1. Microsoft is the problem with multithreading performance. The Os should be handling those tasks. The application should be oblivous to the core count. Look at the BEOS and HaikuOs websites.
Applications are oblivious to the core count. They spawn threads (not request cores or anything), and the OS caters to their needs by scheduling any such threads time with CPU, and now that CPUs have multiple cores, they are scheduled to available cores as is ideal. I can spawn 16 threads on a program I create, and those 16 threads will be handled by the OS despite having only a quad core, or even a single core CPU. It's basic multi-tasking, and OSes have that down to a pat. But if I create a program that only ever uses one single thread, then my quad core will perform just as fast as if it were only a single core CPU.

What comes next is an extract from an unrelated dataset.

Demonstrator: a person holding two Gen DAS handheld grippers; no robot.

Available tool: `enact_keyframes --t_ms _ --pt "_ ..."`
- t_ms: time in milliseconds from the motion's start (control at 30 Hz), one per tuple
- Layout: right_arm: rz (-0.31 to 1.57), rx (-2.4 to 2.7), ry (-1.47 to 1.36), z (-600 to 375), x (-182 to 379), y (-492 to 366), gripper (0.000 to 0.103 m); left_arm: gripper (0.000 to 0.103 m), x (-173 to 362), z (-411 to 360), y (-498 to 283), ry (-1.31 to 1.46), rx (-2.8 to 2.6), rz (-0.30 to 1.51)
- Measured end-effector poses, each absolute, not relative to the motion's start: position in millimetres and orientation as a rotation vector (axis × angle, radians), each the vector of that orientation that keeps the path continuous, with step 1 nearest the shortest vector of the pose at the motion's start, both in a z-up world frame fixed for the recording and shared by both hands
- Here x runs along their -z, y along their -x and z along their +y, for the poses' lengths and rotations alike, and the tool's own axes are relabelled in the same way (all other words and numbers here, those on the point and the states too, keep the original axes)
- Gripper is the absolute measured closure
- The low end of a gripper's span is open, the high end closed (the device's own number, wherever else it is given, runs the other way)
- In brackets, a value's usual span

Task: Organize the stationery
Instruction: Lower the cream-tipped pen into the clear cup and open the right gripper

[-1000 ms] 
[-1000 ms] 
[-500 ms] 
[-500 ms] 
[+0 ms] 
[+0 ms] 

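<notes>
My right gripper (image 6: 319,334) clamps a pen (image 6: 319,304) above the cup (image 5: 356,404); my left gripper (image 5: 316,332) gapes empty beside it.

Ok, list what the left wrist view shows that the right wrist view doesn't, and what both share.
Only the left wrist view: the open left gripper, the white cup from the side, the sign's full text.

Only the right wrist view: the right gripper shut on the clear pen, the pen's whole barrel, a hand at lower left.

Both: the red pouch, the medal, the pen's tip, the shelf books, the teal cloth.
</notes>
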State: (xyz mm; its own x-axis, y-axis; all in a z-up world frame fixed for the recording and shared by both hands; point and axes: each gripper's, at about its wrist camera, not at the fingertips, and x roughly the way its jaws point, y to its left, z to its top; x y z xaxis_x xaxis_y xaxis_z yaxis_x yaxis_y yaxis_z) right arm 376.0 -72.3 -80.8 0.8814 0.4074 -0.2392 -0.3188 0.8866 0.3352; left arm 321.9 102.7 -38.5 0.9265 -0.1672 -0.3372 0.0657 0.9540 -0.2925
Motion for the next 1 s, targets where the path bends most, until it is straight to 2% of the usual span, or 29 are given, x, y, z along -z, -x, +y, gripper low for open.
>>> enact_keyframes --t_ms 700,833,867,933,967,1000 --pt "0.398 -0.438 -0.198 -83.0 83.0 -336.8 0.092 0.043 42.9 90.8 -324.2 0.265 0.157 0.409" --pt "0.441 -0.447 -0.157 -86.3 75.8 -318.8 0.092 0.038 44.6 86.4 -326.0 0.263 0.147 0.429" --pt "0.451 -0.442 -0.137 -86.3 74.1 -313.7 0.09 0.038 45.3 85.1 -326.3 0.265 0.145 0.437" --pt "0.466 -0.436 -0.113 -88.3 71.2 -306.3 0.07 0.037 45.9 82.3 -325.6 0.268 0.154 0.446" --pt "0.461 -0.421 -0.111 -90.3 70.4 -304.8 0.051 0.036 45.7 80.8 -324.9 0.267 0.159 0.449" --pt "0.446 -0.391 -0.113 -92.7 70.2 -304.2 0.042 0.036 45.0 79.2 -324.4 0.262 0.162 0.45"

The problem is that applications don't request/spawn/need many threads at all when the processing needs are serial in nature. In fact, in such a scenario, they can only really use one. That is not Microsoft's fault.
It will be impossible for the OS to "multi-thread" an application that does not work on anything more than a single thread. The OS will have no way to transform a serial workload into a parallel workload, especially a program it knows nothing about. At least, not by non-magic means, and if actually done without magic, that would be a major breakthrough in parallel / multi-threaded programming. I would certainly want in on that, because as it is now, I have to go the painstaking route of optimizing my programs to use multiple threads, and it is no easy task figuring out the best way to parallelize as much as possible from what used to be, or easily are, serial programs (if at all possible - sometimes the program is simply 90% serial, and parallelizing it is impossible or impractical given the costs (code complexity, which affects costs related to development, debugging and maintenance) versus the gain).
2. They are attacking both fronts. They are implementing SMT "HT" in hardware vrs in a quasi emulated core sense. It should be faster all thing considered.
I do not know where to start here, and calling Intel's HT implementation as "quasi emulated core" just makes me wonder more if you actually understand the topic (but just like calling it what it isn't), or you actually don't (hence you come up with nonsensical descriptions).
3. I am a horriable speller and I can't type at 10% of the speed I think. I could read what I wrote twice and not see the mising words. If you don't like my posts. Don't reply.
Sorry, perhaps I should not have brought it up. I hope you are not mad.
I give up on this topic. For one thing, all of what we are talking about now is actually off-topic. The real place for this is another thread (or, if #1, then that thread should be in Programming or OS subforums). So have your say if you please, then we'll let it go so as not to continue with the derailment.